_TO DO_
Select every line containing the word "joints" from the material, and copy those lines.

|---|

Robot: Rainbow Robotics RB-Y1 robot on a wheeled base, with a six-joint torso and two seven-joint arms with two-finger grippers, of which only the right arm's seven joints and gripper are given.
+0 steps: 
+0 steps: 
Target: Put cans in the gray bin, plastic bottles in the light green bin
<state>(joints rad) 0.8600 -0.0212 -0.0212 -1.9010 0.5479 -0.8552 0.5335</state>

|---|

_COMPLETED EXERCISE_
Robot: Rainbow Robotics RB-Y1 robot on a wheeled base, with a six-joint torso and two seven-joint arms with two-finger grippers, of which only the right arm's seven joints and gripper are given.
<state>(joints rad) 0.8600 -0.0212 -0.0212 -1.9010 0.5479 -0.8552 0.5335</state>

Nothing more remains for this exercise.